Clearly this is evidence of identification by recognition and by a sole identifying witness. In the case of REGINA VRS TURN BULL (1976) 3 ALL E.R 549,the court observed:

“ Recognition may be  more reliable than identification  of a  stranger,  but even when witnesses are purposely to   recognize  someone  when she or he knew  the  jury should  be reminded that mistakes of recognition of  close  relatives  and friends are  sometimes made …………….”

The 1st Appellant, in his defence did not deny being known to the complainant in this case, having used him to collect him on his motor cycle to and from work at Serena area. He even confirmed that on the day of the alleged incident he let the complainant transport a customer of his as he waited and was arrested while waiting for him to come back for him.

The 2nd appellant denied knowing of the motor cycle rider (Pw1).

In analyzing the evidence of Pw1, I find that the evidence with regard to him being well-known to the Appellant was not challenged. The incident took place at night but he testified that he had ridden with the 2nd Appellant who he identified as Tom from  Serena area to Utange. He also testified that he knew the 1st Appellant for he had been his customer for some time. There was also evidence from him that there was light from electricity bulbs at Utange  Baptist school.  Which would enable one see up to a distance of about 5 metres away. The circumstances which were brought out by Pw1 in his evidence were favorable for recognition and positive identification so that there was no mistaken identity.  As set out in the cases of ANJONONI VRS REPUBLIC (1980) KLR 54, REGINA TURNBULL (1976) 3 ALL E R 549, MAITANYI VRS REPUBLIC (1986) 2 ELR 75, KARANJA & ANOTHER VRS REPBLIC (2004) 2 KLR 140 and WANJOHI & OTHERS  VRS REPUBLIC ( 1989) KLR 415.
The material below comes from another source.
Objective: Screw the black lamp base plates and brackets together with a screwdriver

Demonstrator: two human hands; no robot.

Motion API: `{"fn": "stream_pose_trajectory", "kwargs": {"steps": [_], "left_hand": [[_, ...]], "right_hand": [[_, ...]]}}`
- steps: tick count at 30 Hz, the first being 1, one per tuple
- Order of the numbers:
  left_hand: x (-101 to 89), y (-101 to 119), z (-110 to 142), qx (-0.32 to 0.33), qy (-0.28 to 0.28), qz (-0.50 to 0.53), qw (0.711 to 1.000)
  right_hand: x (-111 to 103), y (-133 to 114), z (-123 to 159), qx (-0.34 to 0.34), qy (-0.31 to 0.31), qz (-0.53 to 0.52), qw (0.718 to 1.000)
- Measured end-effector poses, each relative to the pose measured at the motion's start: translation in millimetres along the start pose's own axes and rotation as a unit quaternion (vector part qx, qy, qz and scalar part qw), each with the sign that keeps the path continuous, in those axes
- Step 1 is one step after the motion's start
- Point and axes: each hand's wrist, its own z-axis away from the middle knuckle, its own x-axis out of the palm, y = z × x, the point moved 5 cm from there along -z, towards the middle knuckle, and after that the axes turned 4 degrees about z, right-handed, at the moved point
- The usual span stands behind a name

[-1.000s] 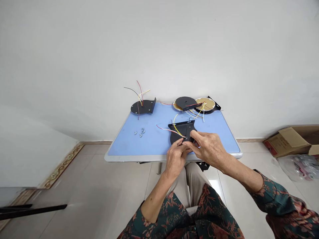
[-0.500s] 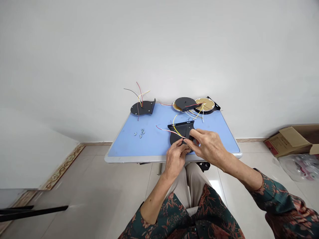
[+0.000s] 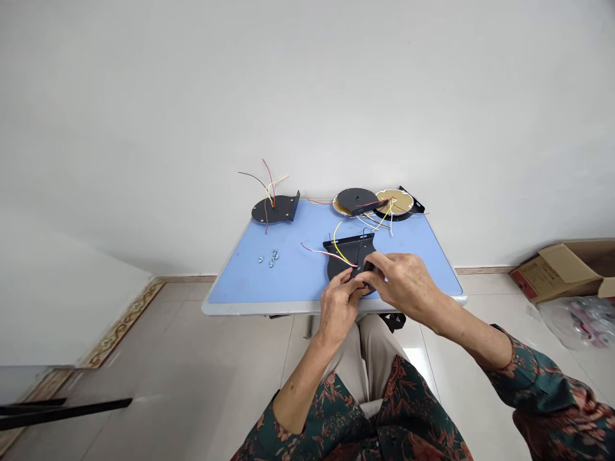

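Note:
A round black bracket plate (image 3: 342,269) with a bent, slotted flange lies near the table's front edge. Yellow, white, red and black wires (image 3: 342,257) come up from its middle. At the plate's near edge my left hand (image 3: 340,299) is closed, fingertips pressed on the rim. My right hand (image 3: 401,282) is pinched over the plate's right part, thumb close to the left fingers. Whatever sits between its fingertips is hidden. Several small silver screws (image 3: 273,255) lie loose to the left on the blue tabletop (image 3: 293,282).
At the back left stands another black disc (image 3: 273,210) with wires. Two more stacked disc assemblies (image 3: 358,200) with tan boards and wires overlap at the back right. The wall is right behind the table. A cardboard box (image 3: 562,272) and a clear plastic bag (image 3: 583,320) are on the right floor.
My right fingers have curled slightly over the same spot on the plate, and the left fingers have shifted a little. The plate, wires and screws stay in place.

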Motion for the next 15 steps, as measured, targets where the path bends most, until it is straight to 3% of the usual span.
{"fn": "stream_pose_trajectory", "kwargs": {"steps": [4,11,15], "left_hand": [[2.8,-0.4,1.7,0.031,0.009,0.024,0.999],[-1.5,2.0,-0.1,0.004,0.008,0.038,0.999],[-0.9,1.9,0.1,0.028,0.01,0.032,0.999]], "right_hand": [[-2.8,4.4,0.9,-0.056,0.001,-0.137,0.989],[2.4,0.3,3.7,0.004,0.014,0.015,1.0],[-4.2,3.4,1.4,0.008,0.002,-0.045,0.999]]}}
On the second issue of whether the prosecution   adduced sufficient  evidence to warrant the conviction and subsequent  sentence  against the Appellants, it is clear from the evidence of all the prosecution witnesses that their  evidence was  consistent  and well corroborated with regard to the  incident of the  night. The accused persons on the other hand did not dislodge the prosecution’s evidence with their evidence. The appeal by the Appellants is un meritable and their conviction is hereby upheld.

As for the death sentence that were meted against them, I wish to reconsider the same in view of the recent holding by the Supreme Court in the MURUATETU case.

I therefore refer the matter to probation officer for a social inquiry on each accused person to enable me reconsider a review of the same.

Order accordingly

Judgment dated, signed and delivered this 6th date of February 2019.

LADY JUSTICE D. O. CHEPKWONY

Appellant I pray that I be allowed to file them.

Court – The social inquiry reports on the appellants have been filed.

Mention on 10. 4.2019 for direction and consideration.

D O Chepkwony ( Judge)

4. 4.2019

10. 4.2019

Before Hon D O Chepkowny ( J)

C/clerk- Beja

M/s Ocholla counsel for the state

Appellants – Both present

Court; The appellant appealed against their conviction and sentence vide CR Case No 2887 of 2008 were they had been charged with the offence of robbery with violence.

Their appeal was dismissed after the court confirmed their conviction by the trial magistrate with regard to the sentence, the case was referred to social inquiry for each appellant in light of the Supreme Court’s decision in the Muruatetu case, on the constitutionality of the death sentence.

The social inquiry reports by Mr Migwi, the probation officer have been filed in court. I have read through them and find the same favourabe in respect of each appellant.

I have also considered the degree of injuries the complainant sustained and what he lost as a result of the robbery, coupled with the period they have served.

From the social inquiry it appears to be confirmed that the Appellants have reformed and are ready to be reintegrated back into society and live normal lives.

I therefor revise the sentence that was imposed upon them I proceed to quash the death sentence and substitute the same with a sentence of ten (10) years imprisonment to start from the date they were sentenced to death.

Orders accordingly.

Order delivered, dated and signed this 11th day of April, 2019.